──────── COLLECTED DATA

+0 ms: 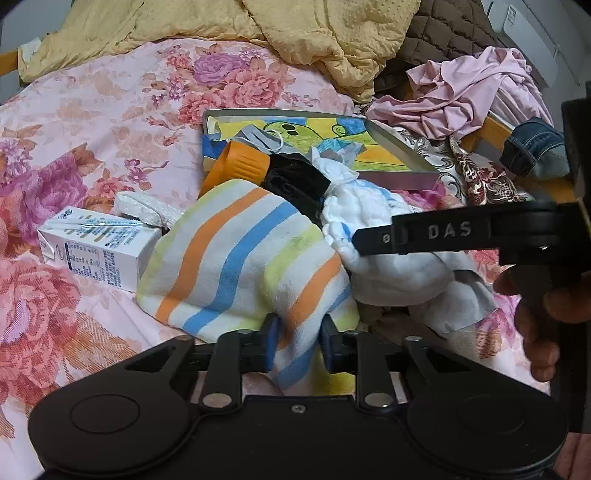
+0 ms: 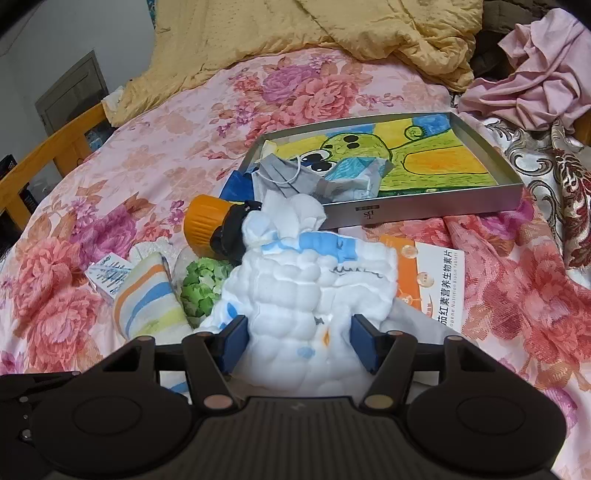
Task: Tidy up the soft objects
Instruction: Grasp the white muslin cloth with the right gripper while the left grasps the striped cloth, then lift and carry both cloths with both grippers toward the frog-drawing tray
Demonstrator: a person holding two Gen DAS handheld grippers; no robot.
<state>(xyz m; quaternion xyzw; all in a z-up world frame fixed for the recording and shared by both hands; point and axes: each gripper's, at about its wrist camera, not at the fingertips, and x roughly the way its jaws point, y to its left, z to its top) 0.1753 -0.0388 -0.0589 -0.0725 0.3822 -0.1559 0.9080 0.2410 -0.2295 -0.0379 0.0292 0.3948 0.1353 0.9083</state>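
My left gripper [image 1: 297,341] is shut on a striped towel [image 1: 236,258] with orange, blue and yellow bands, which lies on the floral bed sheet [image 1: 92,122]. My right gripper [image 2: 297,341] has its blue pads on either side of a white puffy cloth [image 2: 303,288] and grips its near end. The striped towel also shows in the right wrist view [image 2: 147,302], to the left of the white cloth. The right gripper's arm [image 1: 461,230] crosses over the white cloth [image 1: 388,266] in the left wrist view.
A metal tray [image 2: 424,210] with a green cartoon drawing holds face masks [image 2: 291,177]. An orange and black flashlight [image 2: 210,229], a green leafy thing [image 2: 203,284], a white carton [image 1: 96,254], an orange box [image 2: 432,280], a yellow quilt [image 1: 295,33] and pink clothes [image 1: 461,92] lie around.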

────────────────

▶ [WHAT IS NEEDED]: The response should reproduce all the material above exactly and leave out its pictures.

▶ [PROBLEM SOLUTION]:
+0 ms: 
+0 ms: 
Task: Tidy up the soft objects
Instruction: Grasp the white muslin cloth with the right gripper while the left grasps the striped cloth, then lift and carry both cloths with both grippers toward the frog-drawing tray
Demonstrator: a person holding two Gen DAS handheld grippers; no robot.
<state>(xyz m; quaternion xyzw; all in a z-up world frame fixed for the recording and shared by both hands; point and axes: each gripper's, at about its wrist camera, not at the fingertips, and x roughly the way its jaws point, y to its left, z to its top) 0.1753 -0.0388 -0.0589 -0.0725 0.3822 -0.1559 0.9080 0.2410 -0.2295 -0.0379 0.0292 0.3948 0.1353 0.9083</state>
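My left gripper [image 1: 297,341] is shut on a striped towel [image 1: 236,258] with orange, blue and yellow bands, which lies on the floral bed sheet [image 1: 92,122]. My right gripper [image 2: 297,341] has its blue pads on either side of a white puffy cloth [image 2: 303,288] and grips its near end. The striped towel also shows in the right wrist view [image 2: 147,302], to the left of the white cloth. The right gripper's arm [image 1: 461,230] crosses over the white cloth [image 1: 388,266] in the left wrist view.
A metal tray [image 2: 424,210] with a green cartoon drawing holds face masks [image 2: 291,177]. An orange and black flashlight [image 2: 210,229], a green leafy thing [image 2: 203,284], a white carton [image 1: 96,254], an orange box [image 2: 432,280], a yellow quilt [image 1: 295,33] and pink clothes [image 1: 461,92] lie around.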

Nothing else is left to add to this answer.